[announce] Next NYC*BUG: Tonight! 2026-03-04 @ 18:45 local (23:45 UTC) - Backroom of Brass Monkey 55 Little West 12th St
NYC*BUG Announcements
announce at lists.nycbug.org
Wed Mar 4 17:41:01 EST 2026
Weird Code Injection Techniques on FreeBSD With libhijack.pdf remote
presentation, Shawn Webb
2026-03-04 @ 18:45 local (23:45 UTC) - Backroom of Brass Monkey 55 Little
West 12th St
Remote participation: Plans are to stream via NYC*BUG website. Q&A will be
via IRC on libera.chat channel #nycbug - please preface your questions with
'[Q]'.
FreeBSD is a widely-used open source operating system, powering your
Playstation 4 and 5, Netflix, Juniper devices, and many other devices.
libhijack is a post-exploitation tool to make code injection easier. In as
little as four lines of code, developers can inject a complete shared
object into another process fully anonymously.
libhijack makes it easy to force the target process to create new anonymous
memory mappings, inject code into memory-backed file descriptors, and
finally call fdlopen on the memfd.
This presentation walks attendees through various methods in which to
stealthily inject code into a target process - some of these methods are
new variants of prior work and remain unique to libhijack.
Shawn Webb is the co-founder of the HardenedBSD Project and the founding
president of The HardenedBSD Foundation, a tax-exmpt not-for-profit 501©3
charitable organization in the US. While Shawn has a few decades of
experience in infosec, both as a profession and a hobby, he considers
himself a perpetual newb. He works for IOActive, an offensive security
company, spending his time finding vulnerabilities in customer products.

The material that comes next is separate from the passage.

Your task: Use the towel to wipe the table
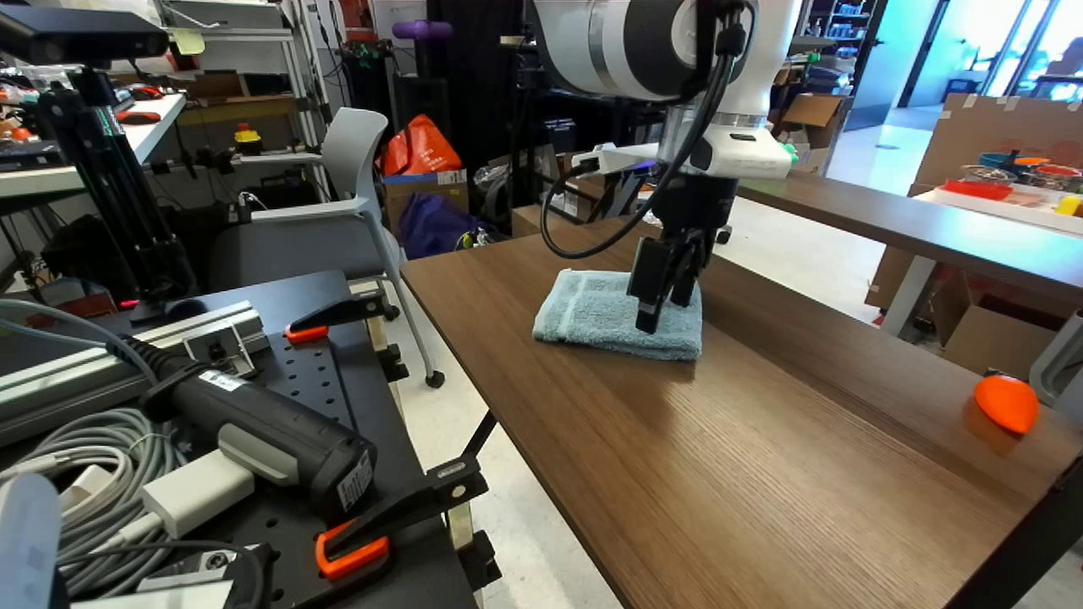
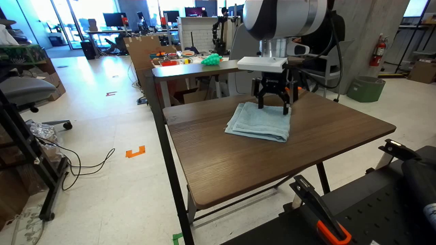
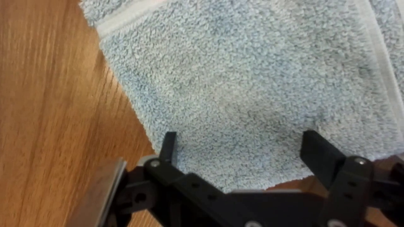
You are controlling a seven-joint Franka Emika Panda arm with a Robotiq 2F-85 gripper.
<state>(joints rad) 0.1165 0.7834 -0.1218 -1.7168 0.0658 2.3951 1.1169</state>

While working in the NSA’s backyard, he had the opportunity to be mentored
by two interns - an experience that changed his life. He and his interns
focused on the intersection of human rights and information security and
cybersecurity.
Shawn “lattera” Webb also maintains a post-exploitation tool called
libhijack. It makes runtime process infection and runtime function hooking
for remote processes over the ptrace boundary incredibly simple on FreeBSD.